Couple of key public service announcements this month. First, the deadline for submitting a talk for RabbitMQ Summit 2019 (5 November in London UK) was May 10. We had a great line-up last year at the inaugural event and we’re looking forward to an even better event this fall.
Then, on May 23, we’ll be doing an overview of what’s new in RabbitMQ 3.8 (beta 4 of which has dropped recently).

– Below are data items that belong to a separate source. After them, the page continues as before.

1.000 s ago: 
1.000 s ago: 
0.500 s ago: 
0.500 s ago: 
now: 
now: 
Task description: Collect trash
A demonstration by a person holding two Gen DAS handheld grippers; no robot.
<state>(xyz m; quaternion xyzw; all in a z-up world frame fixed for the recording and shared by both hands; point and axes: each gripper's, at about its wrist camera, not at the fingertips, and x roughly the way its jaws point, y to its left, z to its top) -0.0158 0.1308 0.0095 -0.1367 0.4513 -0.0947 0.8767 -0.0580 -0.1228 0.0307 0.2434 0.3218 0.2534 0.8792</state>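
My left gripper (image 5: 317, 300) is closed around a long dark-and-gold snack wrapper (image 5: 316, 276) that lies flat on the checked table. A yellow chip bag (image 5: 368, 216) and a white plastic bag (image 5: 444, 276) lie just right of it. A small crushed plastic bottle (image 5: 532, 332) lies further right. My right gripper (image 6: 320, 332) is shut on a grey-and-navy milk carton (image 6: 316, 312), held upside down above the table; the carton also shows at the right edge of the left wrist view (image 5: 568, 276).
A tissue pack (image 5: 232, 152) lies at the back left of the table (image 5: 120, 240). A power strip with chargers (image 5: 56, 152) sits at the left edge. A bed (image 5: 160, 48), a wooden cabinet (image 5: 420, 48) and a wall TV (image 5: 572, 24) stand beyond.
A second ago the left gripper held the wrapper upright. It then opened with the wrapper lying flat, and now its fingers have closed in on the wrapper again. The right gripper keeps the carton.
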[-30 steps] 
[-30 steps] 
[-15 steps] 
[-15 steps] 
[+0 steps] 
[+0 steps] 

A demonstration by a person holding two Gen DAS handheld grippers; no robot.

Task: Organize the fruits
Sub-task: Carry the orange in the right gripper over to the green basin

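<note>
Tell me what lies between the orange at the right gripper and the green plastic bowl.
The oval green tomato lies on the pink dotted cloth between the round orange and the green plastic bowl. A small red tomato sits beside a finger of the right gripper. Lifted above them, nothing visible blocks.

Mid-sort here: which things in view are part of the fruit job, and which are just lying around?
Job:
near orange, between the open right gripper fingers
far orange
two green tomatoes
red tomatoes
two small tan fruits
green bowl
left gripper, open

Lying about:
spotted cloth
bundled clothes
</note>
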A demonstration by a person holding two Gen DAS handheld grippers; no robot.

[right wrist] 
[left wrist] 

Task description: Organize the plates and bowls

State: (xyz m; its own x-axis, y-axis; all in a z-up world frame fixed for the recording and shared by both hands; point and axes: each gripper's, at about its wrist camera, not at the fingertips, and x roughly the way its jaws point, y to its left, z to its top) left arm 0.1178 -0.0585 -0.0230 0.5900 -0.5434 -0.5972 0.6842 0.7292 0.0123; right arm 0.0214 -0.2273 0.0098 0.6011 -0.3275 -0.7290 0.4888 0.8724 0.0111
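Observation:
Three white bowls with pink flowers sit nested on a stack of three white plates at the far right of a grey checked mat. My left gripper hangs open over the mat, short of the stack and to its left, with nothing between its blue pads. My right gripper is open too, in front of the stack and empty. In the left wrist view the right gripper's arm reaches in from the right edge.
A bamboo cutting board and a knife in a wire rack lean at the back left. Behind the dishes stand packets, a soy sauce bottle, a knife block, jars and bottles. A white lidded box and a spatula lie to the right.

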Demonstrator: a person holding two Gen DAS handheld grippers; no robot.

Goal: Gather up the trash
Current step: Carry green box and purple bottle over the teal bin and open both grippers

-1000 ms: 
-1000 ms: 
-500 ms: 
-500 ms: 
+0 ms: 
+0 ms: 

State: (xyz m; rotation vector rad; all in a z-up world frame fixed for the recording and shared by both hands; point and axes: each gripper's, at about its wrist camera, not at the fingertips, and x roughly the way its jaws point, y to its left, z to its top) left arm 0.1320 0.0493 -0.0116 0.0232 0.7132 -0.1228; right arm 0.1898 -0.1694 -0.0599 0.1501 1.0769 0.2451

Whether you’re a couple versions behind, or on the latest 3.7.14 release, you’re going to want to learn about the latest features and changes.
Team RabbitMQ has published an overview of a new feature flag subsystem shipping in RabbitMQ 3.8. The purpose of this subsystem is to simplify rolling upgrades between releases that have incompatible or potentially incompatible changes.
RabbitMQ Docker image now ships RabbitMQ 3.7.14 and 3.7.15-beta.1 on latest Erlang and OpenSSL 1.1.1b
Java client 5.7.0 (for Java 8+) and 4.11.0 (for Java 6 & 7) have been released with usability improvements and dependency upgrades.
Reactor RabbitMQ 1.2.0 GA has been released, with a bug fix, dependency upgrades, and improvements in the publisher confirms support. Reactor RabbitMQ) is a reactive API for RabbitMQ based on Reactor and RabbitMQ Java client. Reactor RabbitMQ goal is to enable messages to be published to and consumed from RabbitMQ using functional APIs with non-blocking back-pressure and very low overhead.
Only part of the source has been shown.